*Task directions*.
Restate word for word every line from the top of the data below down through the line that holds "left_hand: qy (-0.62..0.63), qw".

Records from a collection:
———
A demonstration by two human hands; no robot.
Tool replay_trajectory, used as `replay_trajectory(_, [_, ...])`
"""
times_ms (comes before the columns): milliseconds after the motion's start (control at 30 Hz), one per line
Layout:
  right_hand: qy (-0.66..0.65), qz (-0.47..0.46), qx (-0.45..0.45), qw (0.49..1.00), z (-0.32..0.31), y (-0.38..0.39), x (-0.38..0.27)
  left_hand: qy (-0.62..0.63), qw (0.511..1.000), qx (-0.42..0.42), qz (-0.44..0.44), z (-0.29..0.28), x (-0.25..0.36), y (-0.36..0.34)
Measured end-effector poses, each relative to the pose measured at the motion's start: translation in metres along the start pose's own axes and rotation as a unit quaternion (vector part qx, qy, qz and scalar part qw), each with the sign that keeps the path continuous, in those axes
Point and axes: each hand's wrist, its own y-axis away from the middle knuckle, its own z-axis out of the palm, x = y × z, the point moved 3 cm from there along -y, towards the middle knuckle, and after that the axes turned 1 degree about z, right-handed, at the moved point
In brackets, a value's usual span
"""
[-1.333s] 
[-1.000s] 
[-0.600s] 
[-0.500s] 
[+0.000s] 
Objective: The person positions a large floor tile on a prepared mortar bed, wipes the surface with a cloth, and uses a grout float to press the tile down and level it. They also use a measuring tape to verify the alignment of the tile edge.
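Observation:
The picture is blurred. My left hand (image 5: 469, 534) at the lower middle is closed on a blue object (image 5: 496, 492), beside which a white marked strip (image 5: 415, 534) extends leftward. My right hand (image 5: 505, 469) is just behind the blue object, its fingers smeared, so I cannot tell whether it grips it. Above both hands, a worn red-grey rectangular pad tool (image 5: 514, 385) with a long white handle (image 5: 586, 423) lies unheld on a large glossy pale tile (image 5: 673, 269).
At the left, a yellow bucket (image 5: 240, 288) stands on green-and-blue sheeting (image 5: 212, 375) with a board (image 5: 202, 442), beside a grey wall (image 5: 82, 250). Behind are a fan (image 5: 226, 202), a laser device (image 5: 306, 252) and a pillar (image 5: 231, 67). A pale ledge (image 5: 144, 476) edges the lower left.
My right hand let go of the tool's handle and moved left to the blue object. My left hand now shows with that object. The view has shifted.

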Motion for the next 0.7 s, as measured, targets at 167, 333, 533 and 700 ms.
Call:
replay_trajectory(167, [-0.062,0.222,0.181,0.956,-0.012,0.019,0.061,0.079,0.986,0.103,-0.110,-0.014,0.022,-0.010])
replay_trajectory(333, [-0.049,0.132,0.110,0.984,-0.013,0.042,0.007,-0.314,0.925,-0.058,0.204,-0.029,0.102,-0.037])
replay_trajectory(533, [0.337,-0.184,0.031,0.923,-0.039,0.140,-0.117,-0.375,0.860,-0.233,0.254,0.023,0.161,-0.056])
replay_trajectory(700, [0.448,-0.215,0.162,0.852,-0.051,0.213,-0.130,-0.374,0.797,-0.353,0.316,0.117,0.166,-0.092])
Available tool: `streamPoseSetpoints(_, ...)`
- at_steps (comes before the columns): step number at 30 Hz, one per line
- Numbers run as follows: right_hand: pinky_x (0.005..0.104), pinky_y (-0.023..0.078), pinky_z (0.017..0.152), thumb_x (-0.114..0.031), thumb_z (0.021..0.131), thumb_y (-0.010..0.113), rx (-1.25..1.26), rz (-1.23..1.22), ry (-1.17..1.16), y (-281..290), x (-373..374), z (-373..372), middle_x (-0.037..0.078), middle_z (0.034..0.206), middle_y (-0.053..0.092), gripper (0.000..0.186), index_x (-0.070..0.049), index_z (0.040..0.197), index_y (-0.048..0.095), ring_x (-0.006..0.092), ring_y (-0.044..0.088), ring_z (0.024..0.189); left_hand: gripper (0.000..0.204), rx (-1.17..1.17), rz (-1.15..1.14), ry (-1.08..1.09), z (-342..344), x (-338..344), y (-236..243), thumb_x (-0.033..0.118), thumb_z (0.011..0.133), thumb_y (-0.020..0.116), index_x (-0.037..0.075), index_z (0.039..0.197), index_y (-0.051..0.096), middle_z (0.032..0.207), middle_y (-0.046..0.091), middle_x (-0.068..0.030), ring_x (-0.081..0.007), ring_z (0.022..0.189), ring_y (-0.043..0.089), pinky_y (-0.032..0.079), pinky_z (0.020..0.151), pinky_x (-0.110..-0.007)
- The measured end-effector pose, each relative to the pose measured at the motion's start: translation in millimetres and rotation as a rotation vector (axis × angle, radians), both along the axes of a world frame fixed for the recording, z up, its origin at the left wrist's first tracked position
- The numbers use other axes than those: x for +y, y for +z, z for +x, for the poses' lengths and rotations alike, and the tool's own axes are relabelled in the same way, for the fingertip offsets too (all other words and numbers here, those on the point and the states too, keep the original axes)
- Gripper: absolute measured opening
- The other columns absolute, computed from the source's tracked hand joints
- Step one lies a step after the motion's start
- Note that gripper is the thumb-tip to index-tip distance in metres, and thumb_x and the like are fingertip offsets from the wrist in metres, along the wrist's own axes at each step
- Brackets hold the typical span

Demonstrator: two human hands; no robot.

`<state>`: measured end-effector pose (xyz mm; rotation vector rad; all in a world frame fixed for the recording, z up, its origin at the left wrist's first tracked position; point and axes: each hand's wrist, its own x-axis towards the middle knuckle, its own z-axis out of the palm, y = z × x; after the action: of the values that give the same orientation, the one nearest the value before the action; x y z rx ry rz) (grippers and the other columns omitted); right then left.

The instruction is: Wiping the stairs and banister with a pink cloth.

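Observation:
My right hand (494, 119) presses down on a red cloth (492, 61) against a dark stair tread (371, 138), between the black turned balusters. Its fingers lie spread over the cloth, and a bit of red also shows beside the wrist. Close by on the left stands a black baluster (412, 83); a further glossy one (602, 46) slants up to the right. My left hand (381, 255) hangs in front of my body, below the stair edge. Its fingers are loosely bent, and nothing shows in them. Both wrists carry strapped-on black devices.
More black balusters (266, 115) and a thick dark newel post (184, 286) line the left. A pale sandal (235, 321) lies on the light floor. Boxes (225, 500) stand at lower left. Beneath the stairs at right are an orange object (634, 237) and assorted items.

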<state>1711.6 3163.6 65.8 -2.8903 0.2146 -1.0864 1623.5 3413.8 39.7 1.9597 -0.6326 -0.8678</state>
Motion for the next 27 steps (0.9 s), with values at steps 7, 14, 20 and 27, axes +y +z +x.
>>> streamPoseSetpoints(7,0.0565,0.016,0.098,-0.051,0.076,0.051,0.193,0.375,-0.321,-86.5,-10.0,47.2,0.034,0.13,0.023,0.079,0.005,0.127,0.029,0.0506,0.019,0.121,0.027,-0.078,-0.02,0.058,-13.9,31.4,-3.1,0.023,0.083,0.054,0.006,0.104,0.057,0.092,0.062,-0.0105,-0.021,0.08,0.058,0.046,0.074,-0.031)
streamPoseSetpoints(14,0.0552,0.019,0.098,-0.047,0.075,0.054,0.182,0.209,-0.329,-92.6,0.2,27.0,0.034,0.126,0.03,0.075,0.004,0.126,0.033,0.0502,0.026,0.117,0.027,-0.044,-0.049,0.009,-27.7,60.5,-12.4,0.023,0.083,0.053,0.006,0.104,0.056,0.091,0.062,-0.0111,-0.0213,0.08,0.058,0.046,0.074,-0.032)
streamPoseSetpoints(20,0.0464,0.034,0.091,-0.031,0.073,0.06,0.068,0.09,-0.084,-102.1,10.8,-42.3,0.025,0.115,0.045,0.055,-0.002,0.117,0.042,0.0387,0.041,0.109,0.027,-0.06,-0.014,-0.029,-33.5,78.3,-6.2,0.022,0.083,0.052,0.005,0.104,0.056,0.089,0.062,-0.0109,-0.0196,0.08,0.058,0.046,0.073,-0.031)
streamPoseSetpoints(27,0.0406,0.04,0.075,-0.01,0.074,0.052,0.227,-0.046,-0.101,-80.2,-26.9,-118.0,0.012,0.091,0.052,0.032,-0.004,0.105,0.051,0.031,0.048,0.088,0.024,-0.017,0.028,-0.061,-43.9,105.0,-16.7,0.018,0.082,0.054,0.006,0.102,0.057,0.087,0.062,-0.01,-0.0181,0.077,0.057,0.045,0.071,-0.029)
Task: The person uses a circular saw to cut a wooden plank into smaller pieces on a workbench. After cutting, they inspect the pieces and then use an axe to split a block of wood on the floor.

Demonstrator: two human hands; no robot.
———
*Completed task*.
A demonstration by two human hands; no robot.
Tool replay_trajectory, used as `replay_trajectory(_, [_, ...])`
"""
times_ms (comes before the columns): milliseconds after the motion's start (control at 30 Hz), one per line
Layout:
  right_hand: qy (-0.66..0.65), qz (-0.47..0.46), qx (-0.45..0.45), qw (0.49..1.00), z (-0.32..0.31), y (-0.38..0.39), x (-0.38..0.27)
  left_hand: qy (-0.62..0.63), qw (0.511..1.000), qx (-0.42..0.42), qz (-0.44..0.44), z (-0.29..0.28), x (-0.25..0.36), y (-0.36..0.34)

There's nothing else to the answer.